Re: [PATCH log-tracker 2/2] fix #7702: improve postfix QID parsing

all lists on lists.proxmox.com
 help / color / mirror / Atom feed

From: Dominik Csapak <d.csapak@proxmox.com>
To: Stoiko Ivanov <s.ivanov@proxmox.com>
Cc: pmg-devel@lists.proxmox.com
Subject: Re: [PATCH log-tracker 2/2] fix #7702: improve postfix QID parsing
Date: Wed, 17 Jun 2026 08:44:51 +0200	[thread overview]
Message-ID: <b7ccd925-5779-4d5e-8e1c-a073d37cbac7@proxmox.com> (raw)
In-Reply-To: <20260616182650.61fcee21@rosa.proxmox.com>



On 6/16/26 6:25 PM, Stoiko Ivanov wrote:
> Thanks for tackling this and the analysis and benchmarks!
> 
> fwiw the code reads nicer to me with the added parsing!- a few
> questions/suggestions inline:
> 
> On Tue, 16 Jun 2026 17:24:07 +0200
> Dominik Csapak <d.csapak@proxmox.com> wrote:
> 
>> since adding support for postfix's long QIDs, the criteria was that the
>> QIDs had to be alphanumeric (since no built-in base52 check exists).
> this could be added - but to use it we'd need to split short-qid and
> long-qid parsing as you did here anyways!
>> ..snip..
>> While at it, we can remove the max length parameter from the
>> parse_qid{_prefix} functions, since they were all called with the same
>> length limit anyway.
> the dropping of the parameter could be a separate patch imho (but fine to
> apply as is if it's cumbersome to split)

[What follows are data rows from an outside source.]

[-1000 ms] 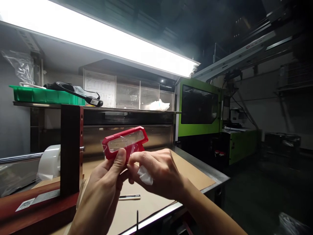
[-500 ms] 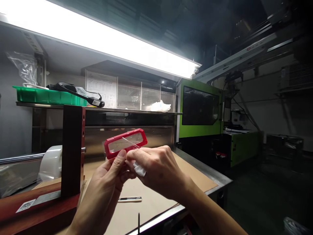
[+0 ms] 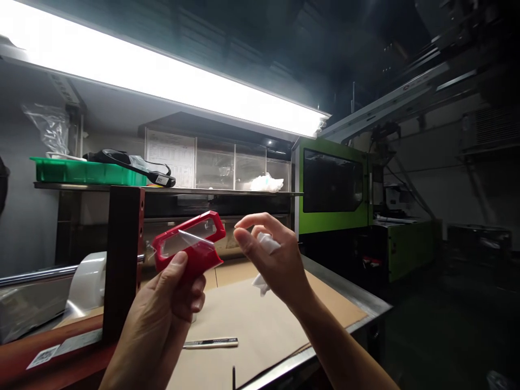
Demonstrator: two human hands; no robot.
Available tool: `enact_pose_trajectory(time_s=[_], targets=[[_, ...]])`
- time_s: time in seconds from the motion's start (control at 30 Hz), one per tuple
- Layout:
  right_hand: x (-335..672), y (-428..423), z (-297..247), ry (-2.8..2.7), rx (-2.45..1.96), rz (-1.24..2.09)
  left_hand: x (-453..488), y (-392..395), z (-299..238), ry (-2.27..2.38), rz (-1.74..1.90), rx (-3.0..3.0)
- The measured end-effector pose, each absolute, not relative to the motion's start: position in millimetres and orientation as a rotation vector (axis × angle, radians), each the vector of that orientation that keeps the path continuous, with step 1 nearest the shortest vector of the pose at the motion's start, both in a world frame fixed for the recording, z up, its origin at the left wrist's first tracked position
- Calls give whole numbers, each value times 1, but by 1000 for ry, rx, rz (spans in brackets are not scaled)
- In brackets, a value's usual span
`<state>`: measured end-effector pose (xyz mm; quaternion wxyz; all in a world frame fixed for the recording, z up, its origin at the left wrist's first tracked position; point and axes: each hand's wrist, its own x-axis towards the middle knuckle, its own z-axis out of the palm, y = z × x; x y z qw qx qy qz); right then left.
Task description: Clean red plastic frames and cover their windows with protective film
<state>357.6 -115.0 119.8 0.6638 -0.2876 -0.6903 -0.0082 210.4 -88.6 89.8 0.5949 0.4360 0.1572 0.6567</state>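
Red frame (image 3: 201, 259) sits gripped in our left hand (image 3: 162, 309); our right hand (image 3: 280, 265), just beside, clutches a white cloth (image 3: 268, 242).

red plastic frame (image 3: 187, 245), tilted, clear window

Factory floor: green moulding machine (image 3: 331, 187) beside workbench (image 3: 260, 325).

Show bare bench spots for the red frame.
Bare cardboard lies between the pen and the bench's right edge, below the right hand and its cloth. Crowded left: brown post, white roll, by the red frame in the left hand.
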Motion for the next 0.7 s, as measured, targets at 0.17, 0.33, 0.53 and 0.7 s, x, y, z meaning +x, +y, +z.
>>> enact_pose_trajectory(time_s=[0.17,0.33,0.53,0.7], targets=[[354,-119,114,-1741,-603,-427,208,-94,92,433,1529,1033],[355,-115,114,-1716,-612,-705,208,-97,92,453,1529,1105],[357,-115,114,-1735,-608,-824,208,-100,89,444,1522,1138],[351,-116,111,-1714,-603,-794,210,-99,89,445,1517,1090]])
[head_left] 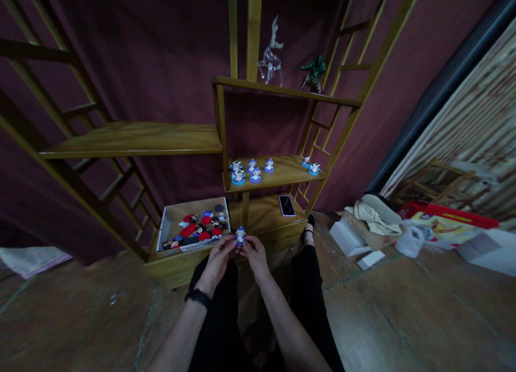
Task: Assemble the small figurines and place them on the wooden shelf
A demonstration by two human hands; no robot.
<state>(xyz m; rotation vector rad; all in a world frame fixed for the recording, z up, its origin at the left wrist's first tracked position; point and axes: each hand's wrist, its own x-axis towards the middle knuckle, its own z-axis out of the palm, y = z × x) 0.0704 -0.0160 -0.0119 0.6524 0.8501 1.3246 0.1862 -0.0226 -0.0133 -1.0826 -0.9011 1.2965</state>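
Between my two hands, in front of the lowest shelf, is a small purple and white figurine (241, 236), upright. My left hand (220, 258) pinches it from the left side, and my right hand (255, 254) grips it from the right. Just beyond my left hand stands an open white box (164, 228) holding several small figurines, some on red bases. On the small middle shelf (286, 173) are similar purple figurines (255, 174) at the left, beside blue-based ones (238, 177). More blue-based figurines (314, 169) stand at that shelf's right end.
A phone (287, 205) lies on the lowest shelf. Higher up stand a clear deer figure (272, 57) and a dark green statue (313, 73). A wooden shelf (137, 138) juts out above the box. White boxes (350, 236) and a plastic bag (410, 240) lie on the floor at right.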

sure, if i'll send a new version i split that out

> 
> 
>>
>>   /// Maximum length of a postfix queue ID. With `enable_long_queue_ids = yes`
>>   /// (see http://www.postfix.org/postconf.5.html#enable_long_queue_ids) the ID is
>>   /// the Unix-epoch seconds (6 base-52 chars, a 7th from year 2596+), 4 for the
>> @@ -2130,39 +2151,114 @@ fn open_logfile(path: &Path) -> std::io::Result<Box<dyn BufRead>> {
>>   /// inode), so up to 24 chars; 25 has headroom and the delimiter ends it first.
>>   const POSTFIX_QID_MAX_LEN: usize = 25;
>>   
>> -/// Parse a queue ID and return a tuple of (qid, remaining_text) or None.
> <> +/// A short postfix QID can only have between 6 and 21 characters, 5 from the timestamp in usec and
> nit - that's the usec portion of the timestamp (not the whole), based on
> the comment in:
> https://github.com/vdukhovni/postfix/blob/5f26cb870afd39245203703984f54643a001cf2e/postfix/src/global/mail_queue.h#L153

sure, that's what i meant, just not very well expressed^^

>> +/// between 1 and 16 from the inode nr printed as '%lX'
>> +const SHORT_QID_RANGE: RangeInclusive<usize> = 6..=21;
>> +
>> +/// A long postfix QID must be at least 12 characters: time in seconds -> 6+ chars + time in
>> +/// microseconds -> 4 chars + 'z' + at least one char for the inode
>> +const LONG_QID_MIN: usize = 12;
> not sure - but would it be more consistent/readable if we use a range here
> as well (despite the upper bound already being enforced by
> POSTFIX_QID_MAX_LEN) - at least I wondered for a second why we use 2
> bounds for the short id's, and only a lower for the long ones below?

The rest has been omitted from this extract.